## EXERCISE DIRECTIONS
In your reply, reproduce every line of the data without any alteration.

## RECORDED INFORMATION

========

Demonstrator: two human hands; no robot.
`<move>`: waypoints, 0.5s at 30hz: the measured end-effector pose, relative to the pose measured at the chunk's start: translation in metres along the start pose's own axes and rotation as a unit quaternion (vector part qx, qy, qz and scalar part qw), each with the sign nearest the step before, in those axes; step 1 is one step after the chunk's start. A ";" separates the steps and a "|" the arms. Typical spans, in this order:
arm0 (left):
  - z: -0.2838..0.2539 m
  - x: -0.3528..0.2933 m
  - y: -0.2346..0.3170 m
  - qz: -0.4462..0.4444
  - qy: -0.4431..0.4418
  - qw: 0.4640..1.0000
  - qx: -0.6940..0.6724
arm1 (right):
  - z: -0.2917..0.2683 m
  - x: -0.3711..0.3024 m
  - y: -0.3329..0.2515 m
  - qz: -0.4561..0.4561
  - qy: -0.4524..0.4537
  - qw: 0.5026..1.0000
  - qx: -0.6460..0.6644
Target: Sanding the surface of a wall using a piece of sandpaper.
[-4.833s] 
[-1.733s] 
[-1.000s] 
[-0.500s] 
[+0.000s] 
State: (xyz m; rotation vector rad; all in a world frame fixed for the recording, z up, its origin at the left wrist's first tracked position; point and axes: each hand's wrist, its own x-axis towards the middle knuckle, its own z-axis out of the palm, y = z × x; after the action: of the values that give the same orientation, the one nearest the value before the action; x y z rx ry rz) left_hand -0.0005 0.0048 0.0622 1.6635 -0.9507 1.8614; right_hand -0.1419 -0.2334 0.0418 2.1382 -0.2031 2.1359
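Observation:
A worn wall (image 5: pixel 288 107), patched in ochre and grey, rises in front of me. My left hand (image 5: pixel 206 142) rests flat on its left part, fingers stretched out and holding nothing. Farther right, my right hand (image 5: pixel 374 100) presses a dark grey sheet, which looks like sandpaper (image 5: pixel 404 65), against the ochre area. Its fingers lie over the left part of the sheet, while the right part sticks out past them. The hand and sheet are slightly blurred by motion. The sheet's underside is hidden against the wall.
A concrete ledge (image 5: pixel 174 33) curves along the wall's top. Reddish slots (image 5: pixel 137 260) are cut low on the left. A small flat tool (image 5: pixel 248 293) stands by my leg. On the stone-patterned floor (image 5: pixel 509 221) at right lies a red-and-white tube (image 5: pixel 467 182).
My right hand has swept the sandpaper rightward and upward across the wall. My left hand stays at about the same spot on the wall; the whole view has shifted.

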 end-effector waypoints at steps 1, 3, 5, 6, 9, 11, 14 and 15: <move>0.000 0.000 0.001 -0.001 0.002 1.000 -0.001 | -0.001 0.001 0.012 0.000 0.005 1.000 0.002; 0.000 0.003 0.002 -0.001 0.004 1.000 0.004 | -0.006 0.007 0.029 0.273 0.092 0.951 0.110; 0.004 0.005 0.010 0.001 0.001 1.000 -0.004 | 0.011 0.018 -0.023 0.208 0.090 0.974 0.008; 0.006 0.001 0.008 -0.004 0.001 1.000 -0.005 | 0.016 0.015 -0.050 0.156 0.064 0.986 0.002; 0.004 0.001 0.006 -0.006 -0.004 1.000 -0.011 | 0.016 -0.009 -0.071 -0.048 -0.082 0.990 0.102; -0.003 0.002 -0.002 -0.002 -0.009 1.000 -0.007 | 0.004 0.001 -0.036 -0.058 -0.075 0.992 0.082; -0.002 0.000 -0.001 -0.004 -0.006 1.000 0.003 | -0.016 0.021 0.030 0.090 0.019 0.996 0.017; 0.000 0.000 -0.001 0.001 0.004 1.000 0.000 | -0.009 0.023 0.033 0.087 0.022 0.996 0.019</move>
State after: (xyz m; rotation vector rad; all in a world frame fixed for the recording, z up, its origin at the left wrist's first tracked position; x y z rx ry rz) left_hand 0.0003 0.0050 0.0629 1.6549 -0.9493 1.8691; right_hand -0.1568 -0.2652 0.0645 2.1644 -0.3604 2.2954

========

## ANSWER TO THIS TASK
Demonstrator: two human hands; no robot.
`<move>`: waypoints, 0.5s at 30hz: the measured end-effector pose, relative to the pose measured at the chunk's start: translation in metres along the start pose's own axes and rotation as a unit quaternion (vector part qx, qy, qz and scalar part qw), each with the sign nearest the step before, in those axes; step 1 is one step after the chunk's start. A ";" separates the steps and a "|" the arms. Typical spans, in this order:
arm0 (left):
  - z: -0.2838..0.2539 m
  - x: -0.3528..0.2933 m
  - y: -0.2346..0.3170 m
  - qz: -0.4462..0.4444
  - qy: -0.4431..0.4418
  - qw: 0.4640..1.0000
  - qx: -0.6940..0.6724
arm1 (right):
  - z: -0.2917..0.2683 m
  - x: -0.3711..0.3024 m
  - y: -0.3329..0.2515 m
  - qz: -0.4561..0.4561
  - qy: -0.4524..0.4537
  - qw: 0.5026..1.0000
  - qx: -0.6460..0.6644
Target: Sanding the surface of a wall using a piece of sandpaper.
[-4.833s] 
[-1.733s] 
[-1.000s] 
[-0.500s] 
[+0.000s] 
State: (xyz m; rotation vector rad; all in a world frame fixed for the recording, z up, its origin at the left wrist's first tracked position; point and axes: each hand's wrist, its own x-axis towards the middle knuckle, its own z-axis out of the palm, y = z × x; after the action: of the values that give the same orientation, the one nearest the value before the action; x y z rx ry rz) left_hand -0.0005 0.0048 0.0622 1.6635 -0.9507 1.8614; right_hand -0.1419 -0.2334 0.0418 2.1382 -0.2031 2.1359
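Observation:
A worn wall (image 5: pixel 288 107), patched in ochre and grey, rises in front of me. My left hand (image 5: pixel 206 142) rests flat on its left part, fingers stretched out and holding nothing. Farther right, my right hand (image 5: pixel 374 100) presses a dark grey sheet, which looks like sandpaper (image 5: pixel 404 65), against the ochre area. Its fingers lie over the left part of the sheet, while the right part sticks out past them. The hand and sheet are slightly blurred by motion. The sheet's underside is hidden against the wall.
A concrete ledge (image 5: pixel 174 33) curves along the wall's top. Reddish slots (image 5: pixel 137 260) are cut low on the left. A small flat tool (image 5: pixel 248 293) stands by my leg. On the stone-patterned floor (image 5: pixel 509 221) at right lies a red-and-white tube (image 5: pixel 467 182).
My right hand has swept the sandpaper rightward and upward across the wall. My left hand stays at about the same spot on the wall; the whole view has shifted.
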
 end-effector waypoints at steps 1, 3, 5, 6, 9, 11, 14 and 15: <move>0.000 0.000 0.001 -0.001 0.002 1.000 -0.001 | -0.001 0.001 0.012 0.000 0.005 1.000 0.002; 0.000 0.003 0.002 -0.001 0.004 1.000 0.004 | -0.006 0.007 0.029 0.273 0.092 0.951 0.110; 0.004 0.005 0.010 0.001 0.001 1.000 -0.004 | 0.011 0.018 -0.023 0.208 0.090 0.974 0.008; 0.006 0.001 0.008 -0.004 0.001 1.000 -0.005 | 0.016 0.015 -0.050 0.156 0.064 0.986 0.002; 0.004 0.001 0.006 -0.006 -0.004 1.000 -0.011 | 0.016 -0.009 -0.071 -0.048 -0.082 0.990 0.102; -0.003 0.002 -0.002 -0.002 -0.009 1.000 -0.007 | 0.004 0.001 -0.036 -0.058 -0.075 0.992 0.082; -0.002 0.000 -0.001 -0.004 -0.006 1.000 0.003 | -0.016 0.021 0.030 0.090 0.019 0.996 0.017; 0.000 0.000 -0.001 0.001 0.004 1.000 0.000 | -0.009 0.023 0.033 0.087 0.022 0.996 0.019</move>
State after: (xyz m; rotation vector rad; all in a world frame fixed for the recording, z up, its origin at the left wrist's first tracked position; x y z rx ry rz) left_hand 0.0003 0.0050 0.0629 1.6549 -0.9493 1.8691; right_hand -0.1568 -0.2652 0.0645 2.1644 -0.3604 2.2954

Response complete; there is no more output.